Your dh shouldn't be "helping out", he should simply be doing his share of the household chores. Not feeling up to doing all of it doesn't make you a bad wife or mother given that you work and also have a chronic illness. Tiredness is definitely a depression symptom, maybe you should speak to your doc about tweaking your dosage? Try to take good care of yourself, that will help too - get some exercise (a 15 minute walk will do), eat healthy food and make time to do something that you enjoy. It's hard, I know, especially when you're exhausted but it will make a positive difference.

SilverStars · 01/06/2014 12:11

I would imagine if you posted this on chat and removed any reference to mental health or even physical health lots of posters would say they struggled with housework and motivation. I think it's hard being a mum with a house and working.

LastingLight · 01/06/2014 12:13

If you're not doing so already, start involving your older dc in domestic chores. He/she can empty small bins, help to pack away groceries, put dirty clothes in the wash and make beds (not perfectly but that doesn't matter).

LastingLight · 01/06/2014 12:15

Having said all that, even though my depression is under control and I don't have any other conditions, I hate housework. My family often have to root through baskets of clean laundry to find underwear and socks. I could frankly care less!

YouSpinMe · 02/06/2014 09:39

I have severe depression and one of the ways it manifests is lack of motivation to do chores. It feels exhausting even to do any small thing. On some days when I do manage to put a laundry load on, the motivation disappears by the time the cycle is finished, then I end up leaving it in the machine overnight and need to run it again!

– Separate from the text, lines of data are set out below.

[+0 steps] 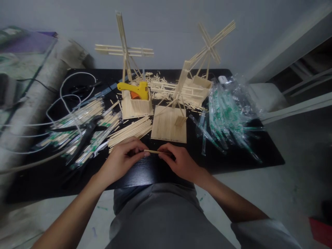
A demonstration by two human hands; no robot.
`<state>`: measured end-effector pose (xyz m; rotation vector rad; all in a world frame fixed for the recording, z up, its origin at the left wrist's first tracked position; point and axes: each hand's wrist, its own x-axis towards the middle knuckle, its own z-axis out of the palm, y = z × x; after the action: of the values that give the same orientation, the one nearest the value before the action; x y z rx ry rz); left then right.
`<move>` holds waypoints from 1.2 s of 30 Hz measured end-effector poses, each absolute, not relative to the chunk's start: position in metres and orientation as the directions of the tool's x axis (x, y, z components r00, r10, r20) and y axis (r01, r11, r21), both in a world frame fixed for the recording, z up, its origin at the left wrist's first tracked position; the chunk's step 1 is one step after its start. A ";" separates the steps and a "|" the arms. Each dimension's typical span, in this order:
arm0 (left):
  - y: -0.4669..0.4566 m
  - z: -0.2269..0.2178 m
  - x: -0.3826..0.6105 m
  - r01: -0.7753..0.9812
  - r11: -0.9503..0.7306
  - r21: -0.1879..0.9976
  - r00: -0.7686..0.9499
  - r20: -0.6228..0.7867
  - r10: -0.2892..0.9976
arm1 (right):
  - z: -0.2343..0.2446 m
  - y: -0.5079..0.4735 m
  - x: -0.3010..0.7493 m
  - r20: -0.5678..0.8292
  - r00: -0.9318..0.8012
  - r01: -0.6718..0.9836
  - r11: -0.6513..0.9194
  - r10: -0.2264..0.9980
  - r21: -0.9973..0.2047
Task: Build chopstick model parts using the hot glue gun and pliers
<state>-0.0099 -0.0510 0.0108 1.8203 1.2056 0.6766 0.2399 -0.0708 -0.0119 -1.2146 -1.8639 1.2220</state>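
Between my two hands, just above the black table, is a short thin wooden stick (153, 151). My left hand (126, 155) pinches one end and my right hand (178, 159) pinches the other. Directly beyond them stands a square base of glued sticks (166, 128), with an upright stick post (181, 81) and a small stack of short sticks on it. A bundle of loose sticks (131, 131) lies beyond my left hand. Behind it, a yellow glue gun (135, 89) rests on a small stick-built box on another base (127, 109).
Two windmill-like stick models rise at the back, with crossed blades at left (125, 51) and right (209, 46). Stick offcuts (158, 84) lie between them. Clear and green wrappers (228, 110) heap at right. Black pliers (86, 136), packed sticks and a white cable (61, 91) lie left.
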 end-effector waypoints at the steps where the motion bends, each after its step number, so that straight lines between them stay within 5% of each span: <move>1: -0.051 0.012 -0.009 0.467 -0.184 0.865 0.397 -0.019 0.918 | -0.011 -0.071 0.240 0.001 -0.421 0.374 0.175 0.907 -0.911; 10: -0.052 0.016 -0.012 0.493 -0.171 0.853 0.398 -0.046 0.916 | -0.003 -0.072 0.249 -0.079 -0.396 0.291 0.044 0.915 -0.956; 18: -0.055 0.013 -0.024 0.463 -0.084 0.882 0.235 -0.030 0.972 | -0.023 -0.079 0.243 -0.227 -0.271 -0.075 -0.256 0.935 -0.964; 36: -0.083 -0.009 -0.006 0.307 0.087 0.948 0.048 -0.107 0.993 | -0.036 -0.089 0.235 -0.161 -0.189 -0.082 -0.179 0.969 -0.980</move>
<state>-0.0057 -0.0828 -0.0088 1.3847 1.4273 0.9259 0.2352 -0.0889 -0.0358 -1.1677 -1.1804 1.5172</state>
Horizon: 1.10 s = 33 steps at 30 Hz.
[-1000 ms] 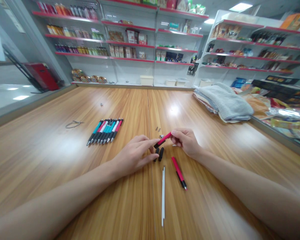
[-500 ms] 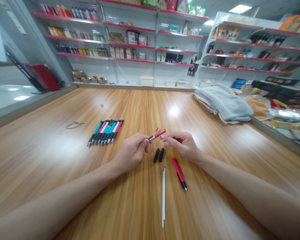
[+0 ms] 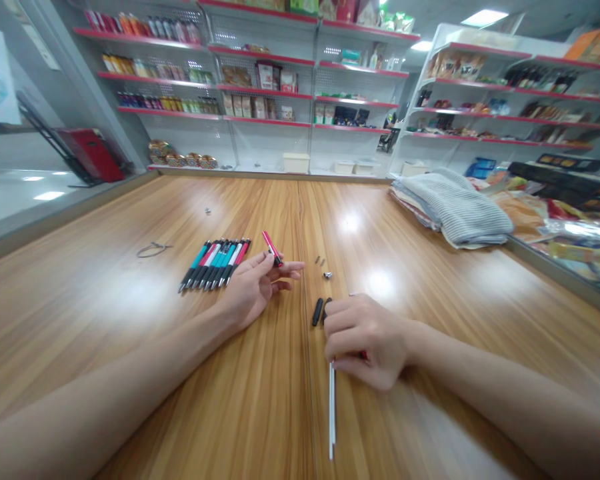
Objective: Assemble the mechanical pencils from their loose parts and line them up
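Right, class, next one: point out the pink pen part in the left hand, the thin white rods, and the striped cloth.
Pink pen part (image 3: 268, 241): head view, on its exposed pink barrel.
Thin white rods (image 3: 331, 412): head view, midway along the left rod.
Striped cloth (image 3: 465, 205): head view, on its top surface.

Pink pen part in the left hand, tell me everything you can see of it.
The pink pen part is a slim, straight tube, bright pink toward its far end and black toward its near end. It looks like smooth plastic, with a pale streak that may be a reflection. It slants, its pink end up and to the left in the view. The left hand holds it, the thumb against it, just right of the row of pens. Finer details are too small to tell.
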Motion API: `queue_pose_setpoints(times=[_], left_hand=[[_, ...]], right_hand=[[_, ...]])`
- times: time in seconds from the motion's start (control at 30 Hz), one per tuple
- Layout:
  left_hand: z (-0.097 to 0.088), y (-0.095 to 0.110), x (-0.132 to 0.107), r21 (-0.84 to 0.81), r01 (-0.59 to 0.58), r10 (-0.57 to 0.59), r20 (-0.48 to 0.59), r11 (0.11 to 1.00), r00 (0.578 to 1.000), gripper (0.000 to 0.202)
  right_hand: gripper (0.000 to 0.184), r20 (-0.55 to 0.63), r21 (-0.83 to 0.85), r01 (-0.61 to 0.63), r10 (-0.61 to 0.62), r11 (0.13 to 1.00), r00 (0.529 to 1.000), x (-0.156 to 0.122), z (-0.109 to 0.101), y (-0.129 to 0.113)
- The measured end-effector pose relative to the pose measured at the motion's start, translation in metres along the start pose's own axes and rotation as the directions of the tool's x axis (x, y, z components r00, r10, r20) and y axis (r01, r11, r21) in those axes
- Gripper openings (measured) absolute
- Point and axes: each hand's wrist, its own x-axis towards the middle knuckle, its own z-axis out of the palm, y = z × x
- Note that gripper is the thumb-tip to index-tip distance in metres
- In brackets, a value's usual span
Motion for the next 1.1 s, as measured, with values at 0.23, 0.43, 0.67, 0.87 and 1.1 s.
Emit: queue_pose_setpoints(times=[0.23,0.43,0.67,0.87,1.1], left_hand=[[0.001,-0.001,0.001,-0.021,0.015,-0.015,0.007,1.000,1.000,0.010],[0.003,-0.001,0.000,0.045,-0.003,0.003,0.009,0.999,1.000,0.012],[0.002,-0.003,-0.003,0.135,-0.013,0.009,0.029,0.991,1.000,0.014],[0.004,-0.003,-0.003,0.177,-0.027,0.021,0.035,0.984,0.999,0.015],[0.004,-0.004,-0.004,0.197,-0.029,0.019,0.051,0.980,0.999,0.016]], right_hand=[[0.004,0.149,0.010,-0.035,0.033,0.999,0.988,0.003,0.001,-0.005],[0.006,0.169,0.012,-0.042,0.039,0.999,0.985,0.003,0.003,-0.004],[0.006,0.225,-0.072,-0.050,0.065,0.996,0.972,0.011,-0.004,-0.011],[0.009,0.274,-0.145,-0.021,0.061,0.989,0.960,0.015,-0.010,-0.015],[0.008,0.276,-0.152,-0.038,0.079,0.988,0.958,0.016,-0.011,-0.017]])
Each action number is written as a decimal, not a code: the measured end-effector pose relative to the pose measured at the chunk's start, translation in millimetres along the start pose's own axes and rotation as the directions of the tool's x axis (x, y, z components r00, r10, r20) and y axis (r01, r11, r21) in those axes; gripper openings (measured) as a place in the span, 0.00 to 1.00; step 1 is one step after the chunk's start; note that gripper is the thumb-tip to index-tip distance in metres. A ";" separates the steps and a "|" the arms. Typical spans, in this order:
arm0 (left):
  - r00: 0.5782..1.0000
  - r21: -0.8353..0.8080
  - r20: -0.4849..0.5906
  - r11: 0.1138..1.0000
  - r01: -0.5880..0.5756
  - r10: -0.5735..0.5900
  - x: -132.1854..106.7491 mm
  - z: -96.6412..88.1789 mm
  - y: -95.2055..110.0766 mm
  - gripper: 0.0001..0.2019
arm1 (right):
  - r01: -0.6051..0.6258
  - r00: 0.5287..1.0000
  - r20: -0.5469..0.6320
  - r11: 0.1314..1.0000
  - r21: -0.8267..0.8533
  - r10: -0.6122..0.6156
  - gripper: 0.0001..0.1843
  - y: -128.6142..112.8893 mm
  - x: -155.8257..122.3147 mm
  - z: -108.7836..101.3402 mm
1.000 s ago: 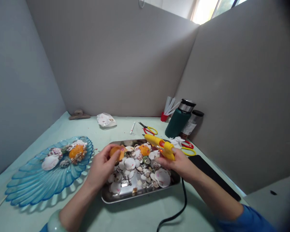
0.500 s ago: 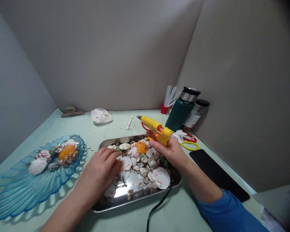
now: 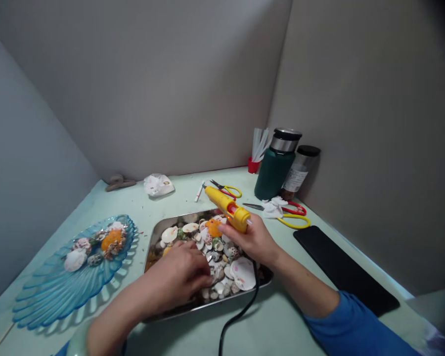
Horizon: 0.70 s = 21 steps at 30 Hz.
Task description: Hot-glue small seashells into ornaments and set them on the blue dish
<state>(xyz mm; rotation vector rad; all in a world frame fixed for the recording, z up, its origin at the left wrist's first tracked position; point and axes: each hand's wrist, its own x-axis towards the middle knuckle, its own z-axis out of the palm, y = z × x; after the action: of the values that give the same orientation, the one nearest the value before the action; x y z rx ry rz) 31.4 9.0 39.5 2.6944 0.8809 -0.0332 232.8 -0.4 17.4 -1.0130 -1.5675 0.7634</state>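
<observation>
My right hand (image 3: 254, 242) is closed around a yellow hot glue gun (image 3: 226, 207), its nozzle pointing up and to the left and a small orange light lit. Below it lies a metal tray (image 3: 178, 313) full of seashells (image 3: 218, 272). My left hand (image 3: 181, 272) is down among the shells at the tray's left half, its fingers curled toward the thumb. The fingertips are partly hidden, so any shell in them cannot be made out. An orange starfish (image 3: 213, 227) lies near the tray's far side, and a large white scallop shell (image 3: 244, 273) near its right end.
At left stands a blue shell-shaped glass dish (image 3: 52, 296) bearing several shells. Small scissors (image 3: 228, 192), larger scissors (image 3: 294, 221), a green bottle (image 3: 274, 173), a jar (image 3: 300, 170), glue sticks (image 3: 259, 143) in a red cup and a black pad (image 3: 341, 267) lie rightward. A black cord (image 3: 237, 316) crosses the front.
My left hand has moved right and lower into the shells. My right hand has drawn the glue gun a little left and down, uncovering the small scissors. The view has shifted slightly.
</observation>
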 end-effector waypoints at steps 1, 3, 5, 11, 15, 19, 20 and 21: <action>1.000 -0.022 -0.007 1.000 0.015 -0.015 -1.4 -3.3 -0.9 0.09 | -0.002 1.000 0.002 1.000 -0.003 0.002 0.14 -0.2 -0.5 0.1; 0.996 0.000 -0.057 0.997 0.072 -0.072 -0.5 -6.4 -3.0 0.10 | -0.009 1.000 -0.005 1.000 -0.008 0.009 0.14 -1.0 -1.5 0.9; 0.991 0.076 -0.097 0.992 0.104 -0.096 5.5 -4.6 -4.3 0.11 | -0.006 1.000 -0.019 1.000 -0.013 0.006 0.15 -1.9 -2.9 2.4; 0.972 0.243 -0.135 0.944 0.222 -0.194 30.8 11.4 0.8 0.09 | 0.037 0.999 0.024 0.999 -0.032 -0.036 0.11 -4.3 -5.6 6.3; 0.962 0.223 -0.171 0.943 0.248 -0.213 37.5 15.4 -0.1 0.10 | 0.053 0.998 0.030 0.995 -0.085 -0.051 0.11 -4.9 -6.0 5.7; 0.957 0.136 -0.170 0.956 0.259 -0.235 33.9 3.3 -11.9 0.10 | 0.054 0.999 0.010 0.997 -0.064 -0.053 0.11 -5.1 -5.9 5.3; 0.954 0.090 -0.172 0.961 0.263 -0.245 31.5 -1.5 -15.5 0.10 | 0.054 0.999 -0.002 0.997 -0.050 -0.054 0.11 -5.3 -5.8 5.3; 0.950 0.020 -0.172 0.963 0.268 -0.261 28.7 -6.2 -18.8 0.11 | 0.055 0.998 -0.013 0.998 -0.038 -0.056 0.11 -5.5 -5.7 5.4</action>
<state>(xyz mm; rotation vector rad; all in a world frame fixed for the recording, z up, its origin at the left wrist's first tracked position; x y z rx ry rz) 43.3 41.6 36.8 2.6272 1.3033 0.1201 226.8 -7.7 18.6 -0.9962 -1.5966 0.6897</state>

It's got so bad that I've had to get support from SS and they've sent volunteers to help out, but it always manages to slip again.

I think the effects of depression on motivation are underestimated, and of course housework is an undesirable job, but the scale is massively different from just not wanting to do it. It seems impossible at times to even just get out of bed, let alone do daily chores. I can't face cooking from scratch any more, as washing up would end up festering for days, and I often use disposable cutlery/plates to take the pressure off. And I don't even work, so it must be far more difficult with a p/t job.

I think you have to consider your condition to be as valid as any other, and make the adjustments/demand the support that would be offered for illnesses that are more 'socially acceptable'. My DLA helps pay for a cleaner and more expensive takeaway/pre-prepared foods, just like it would help out someone with cancer or an elderly person. I don't have a DH so it's even harder for me (and my dcs have SN so can't help with housework either) but in your case I'd be expecting your DH to pick up the slack, or agree to get help like a cleaner/short cuts to cooking.